Die Vor- und Nachteile eines Wahlrechts
Die Vorteile bestehen ganz klar in der finanziellen Entlastung der Betroffenen, die in der Phase der Existenz- und Familiengründung bessergestellt würden. Als nachteilig kann sicherlich das potenziell unterschiedliche Leistungsniveau zwischen Beihilfe oder freier Heilfürsorge angesehen werden. Deshalb plädiert der BSBD NRW eben auch für ein Wahlrecht, damit die Kolleginnen und Kollegen selbst über die für individuell günstigste Absicherung für den Krankheitsfall entscheiden können.
Die Auswirkungen des unterschiedlichen Leistungsniveaus sind den betroffenen Beamten offen und transparent darzustellen, damit sie ihr Wahlrecht verantwortlich ausüben können. In diesem Kontext dürfen wir auf die Verhältnisse in Baden-Württemberg Bezug nehmen. Dort sind die Kolleginnen und Kollegen mit einer umfangreichen Broschüre zur Wahlmöglichkeit, über die Risiken und Vorteile aufgeklärt worden.
Die Kosten für die private Krankenversicherung bei Beihilfeberechtigten betragen je nach Umfang, Alter und abzusichernder Höhe zwischen 200 € und 400 €. Ein Wegfall dieses finanziellen Aufwandes wäre ein großer Vorteil und ein erheblicher Anreiz für die Gewinnung zusätzlichen Personals.
Die freie Heilfürsorge genießt im Justizvollzuges ein hohes Ansehen. Die Wahlmöglichkeit würde daher sicherlich auch zu einer gesteigerten Arbeitszufriedenheit beitragen.
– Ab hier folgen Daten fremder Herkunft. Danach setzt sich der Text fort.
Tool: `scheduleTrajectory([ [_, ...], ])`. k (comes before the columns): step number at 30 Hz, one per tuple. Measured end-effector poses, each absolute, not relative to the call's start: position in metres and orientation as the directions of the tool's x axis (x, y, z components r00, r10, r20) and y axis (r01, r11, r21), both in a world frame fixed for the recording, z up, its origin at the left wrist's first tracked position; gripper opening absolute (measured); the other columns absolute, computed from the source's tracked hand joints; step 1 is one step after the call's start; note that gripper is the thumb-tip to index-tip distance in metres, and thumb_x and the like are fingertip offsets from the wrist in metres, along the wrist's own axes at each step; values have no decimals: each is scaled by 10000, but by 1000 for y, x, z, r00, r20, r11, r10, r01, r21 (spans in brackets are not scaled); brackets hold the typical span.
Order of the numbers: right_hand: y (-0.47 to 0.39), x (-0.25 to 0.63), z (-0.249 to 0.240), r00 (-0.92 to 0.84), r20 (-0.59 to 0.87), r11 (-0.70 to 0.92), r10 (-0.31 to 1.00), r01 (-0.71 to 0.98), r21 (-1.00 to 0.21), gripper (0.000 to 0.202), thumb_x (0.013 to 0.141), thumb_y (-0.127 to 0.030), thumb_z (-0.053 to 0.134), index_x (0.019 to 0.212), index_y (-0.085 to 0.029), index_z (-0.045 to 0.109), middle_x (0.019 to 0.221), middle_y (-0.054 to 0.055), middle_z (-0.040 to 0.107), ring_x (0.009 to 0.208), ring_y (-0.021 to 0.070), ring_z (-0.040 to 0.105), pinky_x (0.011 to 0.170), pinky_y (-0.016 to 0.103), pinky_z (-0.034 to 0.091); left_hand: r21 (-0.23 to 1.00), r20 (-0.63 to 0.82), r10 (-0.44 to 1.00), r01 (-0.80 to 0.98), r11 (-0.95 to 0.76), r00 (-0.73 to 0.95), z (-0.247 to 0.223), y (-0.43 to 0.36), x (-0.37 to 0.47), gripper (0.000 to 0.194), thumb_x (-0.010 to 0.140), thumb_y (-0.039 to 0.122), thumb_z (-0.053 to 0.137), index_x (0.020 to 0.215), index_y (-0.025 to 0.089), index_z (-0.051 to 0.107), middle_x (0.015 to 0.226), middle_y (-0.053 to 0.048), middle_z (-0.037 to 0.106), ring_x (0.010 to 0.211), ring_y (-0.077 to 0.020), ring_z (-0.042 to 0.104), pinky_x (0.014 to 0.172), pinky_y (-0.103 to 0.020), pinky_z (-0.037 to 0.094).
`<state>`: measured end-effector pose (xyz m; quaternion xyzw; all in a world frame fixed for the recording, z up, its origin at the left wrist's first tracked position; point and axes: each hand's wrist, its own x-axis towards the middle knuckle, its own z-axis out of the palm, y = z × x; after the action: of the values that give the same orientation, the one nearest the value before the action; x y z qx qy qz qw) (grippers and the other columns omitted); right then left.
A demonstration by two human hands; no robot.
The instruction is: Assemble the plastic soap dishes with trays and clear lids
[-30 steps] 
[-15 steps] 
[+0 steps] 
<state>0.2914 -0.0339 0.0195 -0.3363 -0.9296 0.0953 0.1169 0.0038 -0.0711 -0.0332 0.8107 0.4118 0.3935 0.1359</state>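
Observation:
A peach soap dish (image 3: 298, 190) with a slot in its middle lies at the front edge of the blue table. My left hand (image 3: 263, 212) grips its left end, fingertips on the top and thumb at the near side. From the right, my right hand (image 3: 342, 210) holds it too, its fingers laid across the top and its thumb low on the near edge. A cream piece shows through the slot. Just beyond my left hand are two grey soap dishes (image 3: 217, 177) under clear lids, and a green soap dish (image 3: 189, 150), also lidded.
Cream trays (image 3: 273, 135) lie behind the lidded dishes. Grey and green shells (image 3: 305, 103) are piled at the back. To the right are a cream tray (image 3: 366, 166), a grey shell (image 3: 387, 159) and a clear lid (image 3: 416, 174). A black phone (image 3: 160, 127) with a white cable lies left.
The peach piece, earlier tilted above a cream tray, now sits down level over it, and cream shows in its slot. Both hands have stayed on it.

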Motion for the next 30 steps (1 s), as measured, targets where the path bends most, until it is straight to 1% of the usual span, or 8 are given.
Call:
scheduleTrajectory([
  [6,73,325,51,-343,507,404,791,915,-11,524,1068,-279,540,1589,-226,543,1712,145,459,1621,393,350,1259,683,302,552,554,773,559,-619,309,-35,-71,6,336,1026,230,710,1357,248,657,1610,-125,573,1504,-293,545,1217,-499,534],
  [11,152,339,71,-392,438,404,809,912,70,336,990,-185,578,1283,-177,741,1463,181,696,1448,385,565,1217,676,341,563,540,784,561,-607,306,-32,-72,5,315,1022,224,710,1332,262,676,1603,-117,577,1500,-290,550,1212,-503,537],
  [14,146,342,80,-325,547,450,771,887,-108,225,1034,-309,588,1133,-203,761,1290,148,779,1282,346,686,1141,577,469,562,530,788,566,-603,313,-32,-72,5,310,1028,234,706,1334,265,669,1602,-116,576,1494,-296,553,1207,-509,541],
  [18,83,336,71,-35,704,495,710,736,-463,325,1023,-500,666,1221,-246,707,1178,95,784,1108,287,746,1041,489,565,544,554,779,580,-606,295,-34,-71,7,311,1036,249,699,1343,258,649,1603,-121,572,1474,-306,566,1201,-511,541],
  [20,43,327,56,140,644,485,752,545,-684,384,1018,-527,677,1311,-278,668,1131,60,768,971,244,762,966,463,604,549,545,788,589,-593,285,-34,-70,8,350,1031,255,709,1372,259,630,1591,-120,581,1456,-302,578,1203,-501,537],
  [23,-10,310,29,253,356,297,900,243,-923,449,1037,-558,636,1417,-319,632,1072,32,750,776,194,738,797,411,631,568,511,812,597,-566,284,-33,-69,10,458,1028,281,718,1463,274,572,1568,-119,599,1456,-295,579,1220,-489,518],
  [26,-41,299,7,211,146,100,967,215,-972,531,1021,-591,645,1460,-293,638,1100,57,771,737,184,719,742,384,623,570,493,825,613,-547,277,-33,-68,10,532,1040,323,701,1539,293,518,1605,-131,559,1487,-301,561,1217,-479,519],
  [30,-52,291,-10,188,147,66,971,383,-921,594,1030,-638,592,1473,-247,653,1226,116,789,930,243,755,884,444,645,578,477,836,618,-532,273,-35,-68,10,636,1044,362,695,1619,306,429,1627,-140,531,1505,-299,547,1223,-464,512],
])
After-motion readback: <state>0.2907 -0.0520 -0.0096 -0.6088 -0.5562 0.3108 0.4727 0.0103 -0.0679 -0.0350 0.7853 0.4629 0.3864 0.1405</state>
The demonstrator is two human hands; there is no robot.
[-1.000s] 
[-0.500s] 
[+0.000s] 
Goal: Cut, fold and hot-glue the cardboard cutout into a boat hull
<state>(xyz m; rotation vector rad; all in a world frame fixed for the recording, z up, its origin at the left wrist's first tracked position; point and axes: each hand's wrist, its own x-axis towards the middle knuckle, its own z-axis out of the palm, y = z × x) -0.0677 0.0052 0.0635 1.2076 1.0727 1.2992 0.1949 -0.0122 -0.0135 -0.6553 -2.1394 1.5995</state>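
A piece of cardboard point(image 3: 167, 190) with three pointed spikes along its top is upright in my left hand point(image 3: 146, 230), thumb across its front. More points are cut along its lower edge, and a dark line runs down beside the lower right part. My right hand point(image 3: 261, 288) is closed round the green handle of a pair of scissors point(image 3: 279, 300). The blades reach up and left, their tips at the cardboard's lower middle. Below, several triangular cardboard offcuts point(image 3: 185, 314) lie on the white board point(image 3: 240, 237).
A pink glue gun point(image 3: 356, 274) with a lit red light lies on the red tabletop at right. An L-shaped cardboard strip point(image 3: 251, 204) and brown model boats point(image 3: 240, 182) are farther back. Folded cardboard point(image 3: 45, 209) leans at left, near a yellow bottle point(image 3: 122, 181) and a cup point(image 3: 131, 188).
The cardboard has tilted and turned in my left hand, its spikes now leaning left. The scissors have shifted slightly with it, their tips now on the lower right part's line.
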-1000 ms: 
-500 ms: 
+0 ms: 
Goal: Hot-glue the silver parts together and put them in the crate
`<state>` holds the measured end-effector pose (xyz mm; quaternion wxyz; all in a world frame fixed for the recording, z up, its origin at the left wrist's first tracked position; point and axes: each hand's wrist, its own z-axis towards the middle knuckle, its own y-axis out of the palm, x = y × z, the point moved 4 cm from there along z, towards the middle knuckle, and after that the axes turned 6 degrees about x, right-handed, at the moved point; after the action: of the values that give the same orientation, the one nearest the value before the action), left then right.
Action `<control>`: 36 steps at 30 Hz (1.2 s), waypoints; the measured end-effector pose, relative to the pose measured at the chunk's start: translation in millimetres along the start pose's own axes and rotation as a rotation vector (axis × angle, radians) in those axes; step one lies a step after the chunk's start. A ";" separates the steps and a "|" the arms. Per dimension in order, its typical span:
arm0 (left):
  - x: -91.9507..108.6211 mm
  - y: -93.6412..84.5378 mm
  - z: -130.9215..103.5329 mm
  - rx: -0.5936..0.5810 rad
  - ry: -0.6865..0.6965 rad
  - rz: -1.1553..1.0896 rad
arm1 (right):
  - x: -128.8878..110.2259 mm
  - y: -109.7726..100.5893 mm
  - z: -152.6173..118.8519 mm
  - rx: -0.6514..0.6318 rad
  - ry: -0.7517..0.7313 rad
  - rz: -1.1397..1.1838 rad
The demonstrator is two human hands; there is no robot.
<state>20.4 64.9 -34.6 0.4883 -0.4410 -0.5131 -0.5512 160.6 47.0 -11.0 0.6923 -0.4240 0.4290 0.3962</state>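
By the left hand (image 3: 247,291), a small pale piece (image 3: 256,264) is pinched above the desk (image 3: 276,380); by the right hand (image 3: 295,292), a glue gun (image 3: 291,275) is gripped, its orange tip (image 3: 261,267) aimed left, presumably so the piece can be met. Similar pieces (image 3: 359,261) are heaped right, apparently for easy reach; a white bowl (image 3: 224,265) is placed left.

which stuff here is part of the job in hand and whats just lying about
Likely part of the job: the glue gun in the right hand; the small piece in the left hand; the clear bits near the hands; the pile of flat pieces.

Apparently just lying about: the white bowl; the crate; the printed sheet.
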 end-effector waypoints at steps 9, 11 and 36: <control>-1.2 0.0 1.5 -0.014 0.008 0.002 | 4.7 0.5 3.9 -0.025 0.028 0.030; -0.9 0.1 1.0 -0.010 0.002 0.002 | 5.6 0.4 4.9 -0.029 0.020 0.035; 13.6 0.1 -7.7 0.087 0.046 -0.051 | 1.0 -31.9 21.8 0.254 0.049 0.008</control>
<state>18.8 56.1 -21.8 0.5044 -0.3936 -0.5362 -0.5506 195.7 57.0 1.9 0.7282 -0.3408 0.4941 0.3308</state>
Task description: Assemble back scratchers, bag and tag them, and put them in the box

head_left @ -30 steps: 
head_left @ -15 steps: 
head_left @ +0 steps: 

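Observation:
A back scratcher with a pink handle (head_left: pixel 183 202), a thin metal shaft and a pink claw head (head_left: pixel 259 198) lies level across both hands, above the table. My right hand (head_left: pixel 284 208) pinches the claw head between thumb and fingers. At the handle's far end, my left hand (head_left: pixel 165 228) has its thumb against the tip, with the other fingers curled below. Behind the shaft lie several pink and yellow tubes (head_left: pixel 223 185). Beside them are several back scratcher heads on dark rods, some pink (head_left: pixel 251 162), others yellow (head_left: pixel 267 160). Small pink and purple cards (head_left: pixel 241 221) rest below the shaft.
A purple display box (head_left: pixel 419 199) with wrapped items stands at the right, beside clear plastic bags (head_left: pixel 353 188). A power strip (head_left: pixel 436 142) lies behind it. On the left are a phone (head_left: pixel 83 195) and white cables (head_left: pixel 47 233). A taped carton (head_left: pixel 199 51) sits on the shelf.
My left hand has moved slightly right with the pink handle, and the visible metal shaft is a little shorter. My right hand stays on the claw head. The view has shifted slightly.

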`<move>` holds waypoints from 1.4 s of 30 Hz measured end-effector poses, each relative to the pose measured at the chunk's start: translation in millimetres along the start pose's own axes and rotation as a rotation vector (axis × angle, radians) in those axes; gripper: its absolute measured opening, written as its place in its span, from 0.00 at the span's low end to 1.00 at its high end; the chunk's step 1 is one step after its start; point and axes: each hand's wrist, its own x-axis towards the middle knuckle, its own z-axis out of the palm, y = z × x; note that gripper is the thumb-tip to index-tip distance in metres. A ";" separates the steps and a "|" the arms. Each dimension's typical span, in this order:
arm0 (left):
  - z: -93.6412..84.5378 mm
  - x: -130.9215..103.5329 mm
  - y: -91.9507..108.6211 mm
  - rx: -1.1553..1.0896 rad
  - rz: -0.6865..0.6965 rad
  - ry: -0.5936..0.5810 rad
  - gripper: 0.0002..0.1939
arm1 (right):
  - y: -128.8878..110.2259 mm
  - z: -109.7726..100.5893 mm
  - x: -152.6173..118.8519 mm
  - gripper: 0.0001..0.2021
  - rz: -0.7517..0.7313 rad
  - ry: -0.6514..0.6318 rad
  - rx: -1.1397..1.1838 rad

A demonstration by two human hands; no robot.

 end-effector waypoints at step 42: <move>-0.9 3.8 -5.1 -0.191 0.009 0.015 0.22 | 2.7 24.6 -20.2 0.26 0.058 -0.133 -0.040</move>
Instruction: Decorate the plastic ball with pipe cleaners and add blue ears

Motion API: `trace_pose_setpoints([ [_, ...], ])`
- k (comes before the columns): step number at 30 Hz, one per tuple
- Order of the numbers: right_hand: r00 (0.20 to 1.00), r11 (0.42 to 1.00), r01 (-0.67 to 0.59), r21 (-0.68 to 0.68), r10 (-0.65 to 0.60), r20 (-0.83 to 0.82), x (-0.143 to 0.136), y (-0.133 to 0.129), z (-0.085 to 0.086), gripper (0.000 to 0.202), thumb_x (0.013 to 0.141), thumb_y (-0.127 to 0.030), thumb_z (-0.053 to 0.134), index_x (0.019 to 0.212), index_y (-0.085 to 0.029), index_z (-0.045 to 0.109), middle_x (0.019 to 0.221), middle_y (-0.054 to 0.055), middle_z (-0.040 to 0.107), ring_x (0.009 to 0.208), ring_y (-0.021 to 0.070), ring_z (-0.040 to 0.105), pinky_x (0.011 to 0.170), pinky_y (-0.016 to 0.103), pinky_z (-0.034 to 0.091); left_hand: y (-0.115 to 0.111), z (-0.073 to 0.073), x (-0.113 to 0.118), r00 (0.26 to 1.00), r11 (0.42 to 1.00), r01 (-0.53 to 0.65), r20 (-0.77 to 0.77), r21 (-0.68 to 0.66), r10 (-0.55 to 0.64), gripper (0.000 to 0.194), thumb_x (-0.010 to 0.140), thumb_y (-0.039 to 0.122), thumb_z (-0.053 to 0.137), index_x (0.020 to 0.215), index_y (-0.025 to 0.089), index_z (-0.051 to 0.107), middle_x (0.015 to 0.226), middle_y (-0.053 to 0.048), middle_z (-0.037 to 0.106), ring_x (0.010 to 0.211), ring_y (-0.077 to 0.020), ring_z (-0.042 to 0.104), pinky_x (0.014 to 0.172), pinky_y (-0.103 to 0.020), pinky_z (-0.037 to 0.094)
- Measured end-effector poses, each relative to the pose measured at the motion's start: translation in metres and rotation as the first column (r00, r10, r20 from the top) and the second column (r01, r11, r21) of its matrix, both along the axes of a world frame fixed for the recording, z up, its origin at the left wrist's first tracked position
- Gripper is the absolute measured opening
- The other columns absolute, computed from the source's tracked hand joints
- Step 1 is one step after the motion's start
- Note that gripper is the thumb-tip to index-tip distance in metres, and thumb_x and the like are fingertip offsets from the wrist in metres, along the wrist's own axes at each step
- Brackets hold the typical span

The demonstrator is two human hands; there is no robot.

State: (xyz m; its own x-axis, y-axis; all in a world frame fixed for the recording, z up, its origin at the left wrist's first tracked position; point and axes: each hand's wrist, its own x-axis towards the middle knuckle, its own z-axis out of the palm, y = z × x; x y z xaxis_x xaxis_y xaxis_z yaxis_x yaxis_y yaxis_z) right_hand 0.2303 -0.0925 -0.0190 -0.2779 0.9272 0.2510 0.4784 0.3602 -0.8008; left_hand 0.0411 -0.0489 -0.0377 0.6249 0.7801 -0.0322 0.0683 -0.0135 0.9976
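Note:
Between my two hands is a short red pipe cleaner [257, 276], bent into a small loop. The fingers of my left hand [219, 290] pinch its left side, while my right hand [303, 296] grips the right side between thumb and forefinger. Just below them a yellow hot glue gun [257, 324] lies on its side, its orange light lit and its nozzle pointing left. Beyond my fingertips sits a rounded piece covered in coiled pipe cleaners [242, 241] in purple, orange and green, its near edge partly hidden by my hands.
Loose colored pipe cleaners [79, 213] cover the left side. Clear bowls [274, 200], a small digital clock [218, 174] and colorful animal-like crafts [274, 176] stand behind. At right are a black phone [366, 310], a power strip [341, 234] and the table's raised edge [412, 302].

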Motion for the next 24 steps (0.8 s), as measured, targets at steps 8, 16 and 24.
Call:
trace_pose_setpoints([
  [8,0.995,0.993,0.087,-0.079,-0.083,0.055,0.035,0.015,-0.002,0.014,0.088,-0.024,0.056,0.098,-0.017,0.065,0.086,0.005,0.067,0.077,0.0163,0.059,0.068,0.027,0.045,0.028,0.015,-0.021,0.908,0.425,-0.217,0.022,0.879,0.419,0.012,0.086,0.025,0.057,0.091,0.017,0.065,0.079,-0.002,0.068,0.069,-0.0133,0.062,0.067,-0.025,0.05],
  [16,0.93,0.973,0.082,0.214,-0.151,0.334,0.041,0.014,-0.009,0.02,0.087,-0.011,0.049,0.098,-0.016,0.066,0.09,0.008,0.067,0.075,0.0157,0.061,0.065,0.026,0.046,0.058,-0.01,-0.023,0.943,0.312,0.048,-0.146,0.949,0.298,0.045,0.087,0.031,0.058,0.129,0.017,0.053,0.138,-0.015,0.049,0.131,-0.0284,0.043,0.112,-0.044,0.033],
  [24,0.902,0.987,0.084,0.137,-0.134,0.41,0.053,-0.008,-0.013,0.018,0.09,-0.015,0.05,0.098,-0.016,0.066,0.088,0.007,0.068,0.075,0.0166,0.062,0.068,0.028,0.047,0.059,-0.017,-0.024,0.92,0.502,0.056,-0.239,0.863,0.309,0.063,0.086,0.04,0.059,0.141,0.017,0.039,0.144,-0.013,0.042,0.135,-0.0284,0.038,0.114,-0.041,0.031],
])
In Baden-Württemberg soll sich n ach deren Einführung circa 50 Prozent der Beamtinnen und Beamten für die freie Heilfürsorge entschieden haben. Angestellte Hochrechnungen gehen davon aus, dass sich im Laufe der Zeit etwa 90 Prozent der Kolleginnen und Kollegen im Justizvollzug für dieses Modell entscheiden werden.
Fazit
Die schwarz-gelbe Landesregierung hat im Rahmen der Beratungen des Rechtsausschusses des Landtags keine großen Neigungen erkennen lassen, die gewerkschaftlichen Vorstellungen umzusetzen. Sie argumentiert, dass notwendigerweise Doppelstrukturen für die Abrechnung geschaffen werden müssten und auf diese Weise vermeidbare Bürokratie entstehe.
Zudem sei die freie Heilfürsorge an sich ein Auslaufmodell, die ursprünglich für kasernierte Polizeikräfte geschaffen worden sei. Da Kasernierungen aber kaum noch erfolgten, sei dieses Modell praktisch ein Anachronismus. Viele Polizeibeamte, erläuterte das zuständige Ministerium, plädierten vielmehr für eine Mitgliedschaft in einer privaten Krankenversicherung.
Diese Auffassung der von einer Parlamentsmehrheit getragenen getragenen Landesregierung lässt erahnen, dass künftig noch massive Überzeugungsarbeit zu leisten sein wird, um den erforderlichen Handlungswillen bei der Politik zu erzeugen. BSBD-Chef Ulrich Biermann kommentierte die Beratungen dahingehend, dass sich der BSBD NRW durch die Haltung der Landesregierung nicht entmutigen lassen werde. „Wir haben eine strukturelle Maßnahme aufgezeigt, um die zwingend erforderliche Attraktivitätssteigerung des Vollzugsdienstes zu fördern. Wenn die Landesregierung diese Möglichkeit nicht nutzen will, dann steht sie in der Verantwortung, Alternativen zu entwickeln, um die Berufsperspektiven der Strafvollzugsbediensteten spür- und kalkulierbar zu verbessern“, formulierte Ulrich Biermann die Vorstellungen der Gewerkschaft Strafvollzug.